(written by Kelly Gauthier & with P&J Committee).
Introducing our
Sack Homelessness Sack!
Where do you go when you have nowhere to go?
Imagine that you are:
• A young adult who is aging out of foster care and unemployed (the unemployment rate for youth today is about 20%). You have no family support; no one to lend you money or give you a place to stay. Where do you turn?
• A woman whose husband left and is not paying child support. You have been a stay-at-home mom for years, but are now trying to enter the job market. The bill collectors are calling; the car was repossessed and the house is in foreclosure. Where do you go? Even if you can qualify for welfare assistance, a cash payment is only $500/month for a family of three—not even enough for a studio apartment. The local homeless shelter has a 90-day waiting list. The waiting list for a federal housing voucher is closed; so is the waiting list for the City’s affordable housing. What do you do?
• A full-time clerk in a retail store who takes home $1,300 a month. The cheapest apartment within ten miles of your job costs $550 per month + utilities—half your income. You can’t afford a car, so you can’t move far from a bus route. What do you do?
• A person who served time in prison for robbery and is trying to make a new start. You were released with little more than the clothes on your back. Nobody will hire you because of your prison record. You have no family to help and your old friends will be a bad influence, so you don’t want to return to them. What do you do?
These are not just imaginary scenarios. These are the lives of real people. Our neighbors. Lacking a strong social safety net, Americans mostly rely on family members to assist us when we are in need. But if you have no family or friends who can help, where do you turn?
The Catholic Church says that housing is a human right. And social service agencies know that every person’s primary need is to obtain decent, stable housing; other issues are best addressed after housing is secured. But for too many people, this is little more than a dream. A lack of affordable housing means that some people have to move far from their jobs and spend hours each day commuting (creating pollution, wasting resources, and taking time away from the things they would rather be doing). Some have to “double up” with family members in an already crowded home; others “couch surf” with friends. Some find a temporary bed in a shelter; others end up on the street or in a tent.

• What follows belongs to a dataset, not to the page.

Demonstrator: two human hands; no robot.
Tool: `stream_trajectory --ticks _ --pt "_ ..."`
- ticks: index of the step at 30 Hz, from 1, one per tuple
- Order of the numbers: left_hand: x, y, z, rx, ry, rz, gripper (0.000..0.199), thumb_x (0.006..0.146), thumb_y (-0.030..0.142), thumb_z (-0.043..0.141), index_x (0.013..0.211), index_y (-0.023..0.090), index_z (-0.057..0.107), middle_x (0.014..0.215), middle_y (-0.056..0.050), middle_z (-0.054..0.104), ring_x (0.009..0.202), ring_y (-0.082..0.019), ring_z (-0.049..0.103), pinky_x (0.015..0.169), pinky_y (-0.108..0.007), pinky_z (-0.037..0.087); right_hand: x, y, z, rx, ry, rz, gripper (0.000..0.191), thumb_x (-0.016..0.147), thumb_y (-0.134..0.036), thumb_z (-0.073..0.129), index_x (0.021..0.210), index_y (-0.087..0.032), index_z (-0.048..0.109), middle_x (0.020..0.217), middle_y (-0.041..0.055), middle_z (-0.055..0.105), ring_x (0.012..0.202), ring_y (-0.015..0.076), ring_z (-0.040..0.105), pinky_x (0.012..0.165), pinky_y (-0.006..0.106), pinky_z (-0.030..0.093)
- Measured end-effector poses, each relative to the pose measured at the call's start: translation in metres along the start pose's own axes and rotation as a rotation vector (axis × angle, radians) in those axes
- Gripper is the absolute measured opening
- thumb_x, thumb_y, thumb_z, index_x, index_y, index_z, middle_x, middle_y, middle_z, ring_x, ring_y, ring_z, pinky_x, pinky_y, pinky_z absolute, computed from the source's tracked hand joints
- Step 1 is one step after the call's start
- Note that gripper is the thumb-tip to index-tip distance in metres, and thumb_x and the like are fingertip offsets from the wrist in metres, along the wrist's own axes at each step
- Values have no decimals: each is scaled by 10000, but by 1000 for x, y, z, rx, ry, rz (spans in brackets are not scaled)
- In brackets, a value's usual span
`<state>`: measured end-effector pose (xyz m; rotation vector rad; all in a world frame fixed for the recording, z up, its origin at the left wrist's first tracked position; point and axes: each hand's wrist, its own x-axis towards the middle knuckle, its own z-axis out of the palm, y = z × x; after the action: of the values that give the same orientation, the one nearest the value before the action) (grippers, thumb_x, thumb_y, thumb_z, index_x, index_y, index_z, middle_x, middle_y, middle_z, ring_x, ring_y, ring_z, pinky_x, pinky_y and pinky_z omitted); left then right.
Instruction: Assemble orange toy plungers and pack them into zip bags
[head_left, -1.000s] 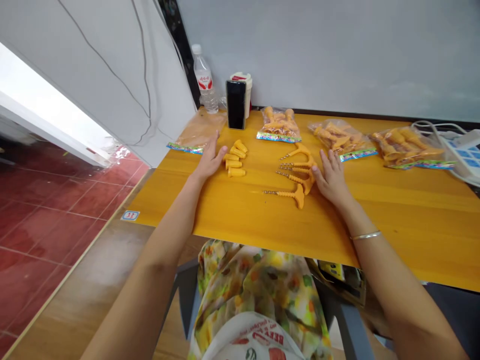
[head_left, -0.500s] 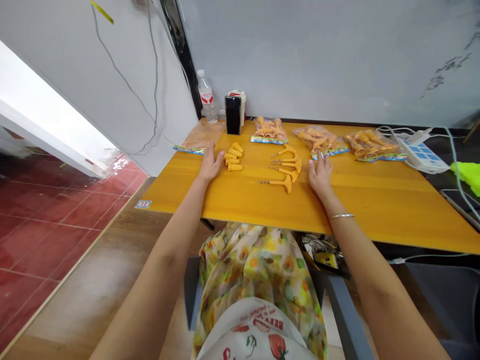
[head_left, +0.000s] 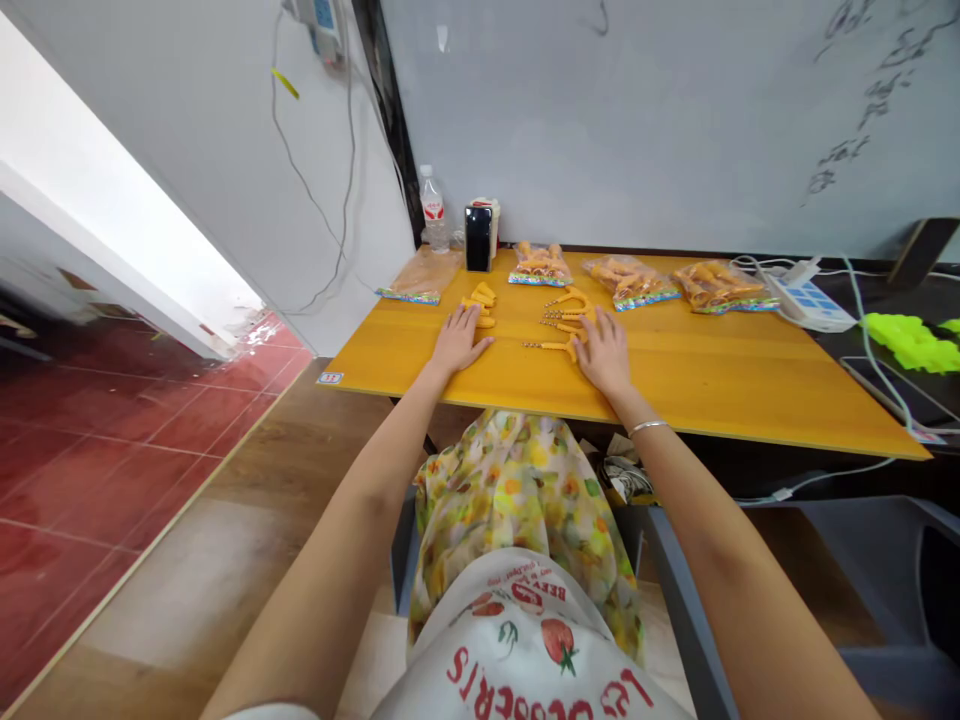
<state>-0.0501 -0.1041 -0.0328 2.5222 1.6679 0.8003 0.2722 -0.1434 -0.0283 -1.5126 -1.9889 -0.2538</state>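
My left hand (head_left: 459,340) lies flat on the yellow wooden table (head_left: 712,375), its fingertips against a small group of orange plastic wall anchors (head_left: 481,303), partly hiding them. My right hand (head_left: 604,352) rests palm down over the heads of several orange plastic-handled screw hooks (head_left: 568,322), and its fingers hide part of them. Neither hand visibly grips anything. Behind them lie three clear bags of orange parts (head_left: 540,266), (head_left: 631,282), (head_left: 720,288).
A flat plastic bag (head_left: 424,276) lies at the table's back left, near a phone (head_left: 478,238), a container and a water bottle (head_left: 433,208). A power strip (head_left: 810,304) with cables sits right of the table, beyond a bright green object (head_left: 911,342).
Both hands have slid inward, the left onto the anchors and the right onto the hooks. The whole view has tilted up and the table appears smaller and farther away.
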Motion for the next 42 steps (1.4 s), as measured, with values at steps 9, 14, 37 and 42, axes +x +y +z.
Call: stream_trajectory --ticks 9,14,37,42 --pt "-2 6 -5 90 6 60 365 963 386 517 1219 154 633 1466 -171 526 1446 -347 378 1188 -515 330 -2 -8 2 36 -147 -186 402 996 -360 445 1198 -143 716 1133 147 740 1154 327 562 1016 495 454" --pt "-10 35 0 9 -46 123 286 976 340 524 1205 200 622 1271 -142 624 1239 -295 545 1076 -432 454 -3 -13 1 27 -192 -234 408 974 -386 484 1216 -156 719 1065 156 719 1122 337 547 980 500 468" --pt "5 98 23 -95 -94 282 350 1025 390 457 1203 176 670 1078 -132 691 1057 -271 609 962 -390 480 -6 -25 -7 93 -97 -280 452 1032 -412 373 1231 -185 710 1100 140 685 1154 313 520 1037 491 445" --pt "4 88 23 -178 -33 203 372 1024 404 465 1201 162 685 1113 -130 712 1072 -265 617 995 -386 473 -9 -22 -9 166 51 -126 481 1012 -235 295 1330 -241 656 1268 136 642 1229 313 505 1074 552 425"
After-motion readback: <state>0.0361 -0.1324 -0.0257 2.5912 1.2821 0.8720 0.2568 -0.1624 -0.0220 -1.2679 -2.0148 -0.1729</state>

During Lent we will focus on housing insecurity in Washtenaw County, sharing real people’s struggles to find affordable housing. Our “Have a Heart” sacks will raise funds for the Religious Action for Affordable Housing (RAAH) capital campaign. These funds will be used for emergency housing needs and, most importantly, will be used to build or purchase affordable housing locally. Affordable housing is critical. It keeps people from becoming homeless in the first place.
We hope that you will join our efforts. Lent is a time for prayer, service, and almsgiving. It is a great opportunity to hear the experiences of our most vulnerable neighbors, and do what we can to help.

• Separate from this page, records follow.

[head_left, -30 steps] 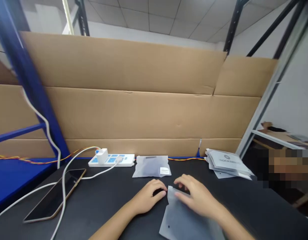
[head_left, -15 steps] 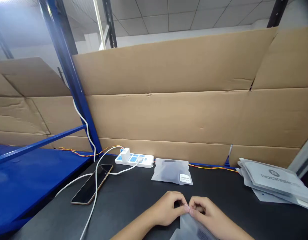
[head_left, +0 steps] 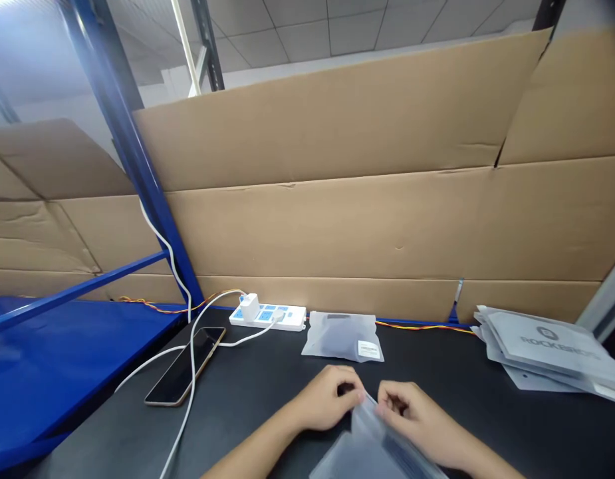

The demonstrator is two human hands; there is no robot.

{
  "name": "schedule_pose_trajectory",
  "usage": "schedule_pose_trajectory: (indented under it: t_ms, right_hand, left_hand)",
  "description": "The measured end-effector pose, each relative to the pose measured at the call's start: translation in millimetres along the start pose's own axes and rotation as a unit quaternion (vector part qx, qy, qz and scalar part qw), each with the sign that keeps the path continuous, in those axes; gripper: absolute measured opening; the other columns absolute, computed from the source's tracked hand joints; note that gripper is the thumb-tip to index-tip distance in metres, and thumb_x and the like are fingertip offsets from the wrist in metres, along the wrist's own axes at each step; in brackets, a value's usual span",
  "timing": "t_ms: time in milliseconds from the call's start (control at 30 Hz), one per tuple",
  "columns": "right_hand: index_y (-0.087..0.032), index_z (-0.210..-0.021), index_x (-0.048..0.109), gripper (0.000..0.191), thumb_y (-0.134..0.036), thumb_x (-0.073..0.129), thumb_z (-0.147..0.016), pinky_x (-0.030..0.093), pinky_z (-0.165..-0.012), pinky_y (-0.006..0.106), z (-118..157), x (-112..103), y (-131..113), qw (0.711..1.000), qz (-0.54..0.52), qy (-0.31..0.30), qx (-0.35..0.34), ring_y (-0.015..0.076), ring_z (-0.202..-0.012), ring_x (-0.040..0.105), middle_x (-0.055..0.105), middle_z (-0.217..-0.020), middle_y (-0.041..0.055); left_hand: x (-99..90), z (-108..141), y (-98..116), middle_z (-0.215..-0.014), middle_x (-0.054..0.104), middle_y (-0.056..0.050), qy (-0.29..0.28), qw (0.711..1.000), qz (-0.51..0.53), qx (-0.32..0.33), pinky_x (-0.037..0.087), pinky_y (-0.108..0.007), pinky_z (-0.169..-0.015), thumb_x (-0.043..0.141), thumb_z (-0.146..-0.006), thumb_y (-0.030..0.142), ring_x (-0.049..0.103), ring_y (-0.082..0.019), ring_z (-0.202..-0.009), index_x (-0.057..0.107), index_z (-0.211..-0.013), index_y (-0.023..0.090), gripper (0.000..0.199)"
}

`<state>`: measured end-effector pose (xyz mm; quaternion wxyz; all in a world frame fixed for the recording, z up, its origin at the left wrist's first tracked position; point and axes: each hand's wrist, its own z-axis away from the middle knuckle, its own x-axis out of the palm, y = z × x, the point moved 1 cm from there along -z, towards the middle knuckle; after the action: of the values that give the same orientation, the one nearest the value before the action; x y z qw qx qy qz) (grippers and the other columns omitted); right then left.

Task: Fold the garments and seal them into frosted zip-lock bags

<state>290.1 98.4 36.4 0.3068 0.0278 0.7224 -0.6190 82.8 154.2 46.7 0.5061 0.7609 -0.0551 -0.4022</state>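
The person's left hand (head_left: 327, 399) and right hand (head_left: 411, 419) are working close together at the bottom of the view, with both forearms coming in from below and turning toward each other. The hands are not touching one another (a small gap is staying between them), but both are curling their fingers around the upper edge of a frosted plastic bag (head_left: 367, 446), so they are holding it between them. This bag is sitting at the front of the black desk (head_left: 487, 426), with its upper part lifted and tilted up. A darker shape is showing through the film, but I cannot tell what it is. Just beyond the hands, a second frosted bag (head_left: 340, 336) is lying flat, with a dark item inside and a white label (head_left: 368, 349) on its corner. On the right, a stack of grey printed bags (head_left: 546, 349) is lying on the desk, and the top one is carrying the word ROCKBROS. On the left, a white power strip (head_left: 267, 318) with a white charger (head_left: 249, 307) is sitting near a dark phone (head_left: 185, 366), and a white cable (head_left: 191, 379) is crossing over it. Cardboard sheets (head_left: 337, 233) are standing along the back of the desk.
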Motion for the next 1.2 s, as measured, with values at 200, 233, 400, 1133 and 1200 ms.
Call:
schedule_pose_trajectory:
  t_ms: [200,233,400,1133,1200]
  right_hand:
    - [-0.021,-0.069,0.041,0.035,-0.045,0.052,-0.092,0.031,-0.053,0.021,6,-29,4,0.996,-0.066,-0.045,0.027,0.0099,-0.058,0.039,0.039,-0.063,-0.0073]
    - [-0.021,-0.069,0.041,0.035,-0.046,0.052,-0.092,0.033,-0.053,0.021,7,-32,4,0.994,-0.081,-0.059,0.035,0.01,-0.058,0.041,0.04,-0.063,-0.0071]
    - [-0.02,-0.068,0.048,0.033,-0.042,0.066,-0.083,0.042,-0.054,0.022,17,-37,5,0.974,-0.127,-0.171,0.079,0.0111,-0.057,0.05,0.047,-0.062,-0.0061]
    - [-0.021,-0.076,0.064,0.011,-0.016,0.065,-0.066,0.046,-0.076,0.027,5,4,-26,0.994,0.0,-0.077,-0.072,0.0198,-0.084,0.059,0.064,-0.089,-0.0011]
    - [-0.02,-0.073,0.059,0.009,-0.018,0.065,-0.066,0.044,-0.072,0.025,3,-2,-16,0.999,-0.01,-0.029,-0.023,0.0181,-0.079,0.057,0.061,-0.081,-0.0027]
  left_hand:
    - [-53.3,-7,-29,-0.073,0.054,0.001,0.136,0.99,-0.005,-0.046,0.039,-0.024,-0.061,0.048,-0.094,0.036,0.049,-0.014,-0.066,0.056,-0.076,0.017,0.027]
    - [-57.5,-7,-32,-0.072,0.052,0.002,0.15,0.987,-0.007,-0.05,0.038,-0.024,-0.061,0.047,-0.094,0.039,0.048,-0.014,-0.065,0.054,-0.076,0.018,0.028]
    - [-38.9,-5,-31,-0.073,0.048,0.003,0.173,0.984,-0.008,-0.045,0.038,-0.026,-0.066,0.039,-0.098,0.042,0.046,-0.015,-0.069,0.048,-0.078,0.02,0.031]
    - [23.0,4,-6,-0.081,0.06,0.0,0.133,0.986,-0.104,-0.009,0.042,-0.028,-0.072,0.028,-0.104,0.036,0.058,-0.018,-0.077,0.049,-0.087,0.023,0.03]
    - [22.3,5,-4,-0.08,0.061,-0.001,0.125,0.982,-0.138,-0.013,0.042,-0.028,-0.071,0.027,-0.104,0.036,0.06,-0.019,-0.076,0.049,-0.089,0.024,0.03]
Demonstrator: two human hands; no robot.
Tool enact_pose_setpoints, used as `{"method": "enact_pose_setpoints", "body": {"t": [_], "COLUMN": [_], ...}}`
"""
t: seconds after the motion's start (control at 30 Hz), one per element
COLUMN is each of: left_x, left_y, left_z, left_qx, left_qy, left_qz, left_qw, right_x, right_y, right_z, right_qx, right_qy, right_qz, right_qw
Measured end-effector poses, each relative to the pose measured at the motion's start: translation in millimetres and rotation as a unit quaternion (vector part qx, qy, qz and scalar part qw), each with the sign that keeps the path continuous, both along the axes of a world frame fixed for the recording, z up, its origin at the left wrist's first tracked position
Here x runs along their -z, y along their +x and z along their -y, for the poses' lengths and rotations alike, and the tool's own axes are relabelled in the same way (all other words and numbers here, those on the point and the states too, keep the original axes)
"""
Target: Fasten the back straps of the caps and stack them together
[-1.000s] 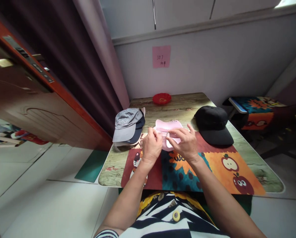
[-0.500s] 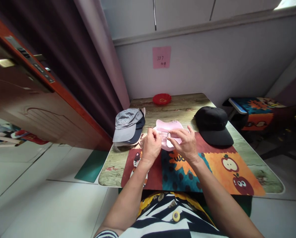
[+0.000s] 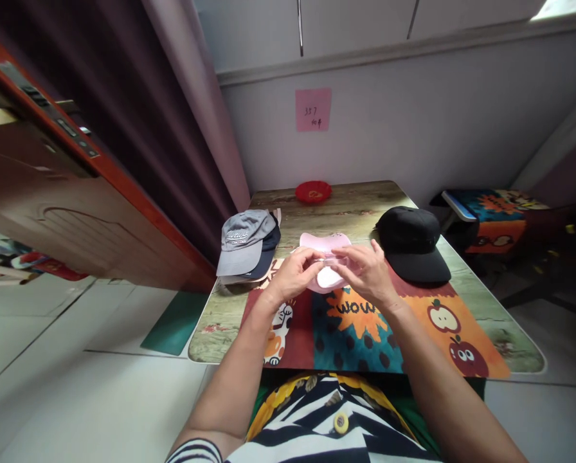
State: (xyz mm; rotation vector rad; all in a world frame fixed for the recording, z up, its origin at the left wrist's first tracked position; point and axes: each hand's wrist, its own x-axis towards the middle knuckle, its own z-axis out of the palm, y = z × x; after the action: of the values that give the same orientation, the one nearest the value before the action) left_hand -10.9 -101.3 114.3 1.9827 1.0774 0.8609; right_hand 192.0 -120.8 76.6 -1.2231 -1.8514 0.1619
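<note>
A pink cap (image 3: pixel 323 242) lies in front of me on the patterned mat, its brim toward the wall and its back opening toward me. Across that opening runs a narrow strap (image 3: pixel 328 262). From the left, my left hand (image 3: pixel 295 275) pinches the strap between thumb and fingers. My right hand (image 3: pixel 368 273) grips the strap's other side the same way, close to the left fingertips. The buckle area is mostly covered by my fingers.
Stacked grey (image 3: pixel 242 238) and dark blue caps stand at the table's left. A black cap (image 3: pixel 411 241) sits at the right. Near the wall is a red dish (image 3: pixel 313 191). A wooden door (image 3: pixel 76 212) and a curtain (image 3: pixel 172 96) are on the left.
My left hand has turned from a raised fist to reach right onto the strap. Both hands' fingertips are now closer together over the pink cap. The camera has shifted slightly.
</note>
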Motion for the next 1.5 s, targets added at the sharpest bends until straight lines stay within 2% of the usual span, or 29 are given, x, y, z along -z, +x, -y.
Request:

This is the critical piece of the puzzle that is missing in Ann Arbor and much of Washtenaw County. The price of housing in Washtenaw County is almost double the price of housing paid out in the rural small towns of Michigan.
This is why so many people are "at risk" in Ann Arbor. A full-time job that pays $9/hr will net about $1,200/mo. How can this worker then rent a home for $1,000 or $1,500/mo? And if the worker does rent for that price, what's left for s/he and family to live on? For those who live on SSI (disability), their entire monthly check is about $650/mo. A mother on welfare who has two kids gets a cash check of just under $500/mo. Is there anywhere at all for those people to live in Ann Arbor? Or even in Ypsilanti or Willow Run, it's hard to find housing they can afford. On top of everything else, we have lost hundreds of local affordable housing units over the past few years as co-ops turn into condos and older affordable housing is torn down or sold and "rehabed" and the rents are then tripled.
Lack of affordable housing is one of the primary "root causes" of homelessness and it's rarely discussed for fundraising because it isn't as compelling as raising money for a shelter or an emergency aid program. Without it, though, there is no foundation for low-wage workers, the unemployed, the disabled and elderly on fixed incomes, those on welfare, etc. to build their life upon.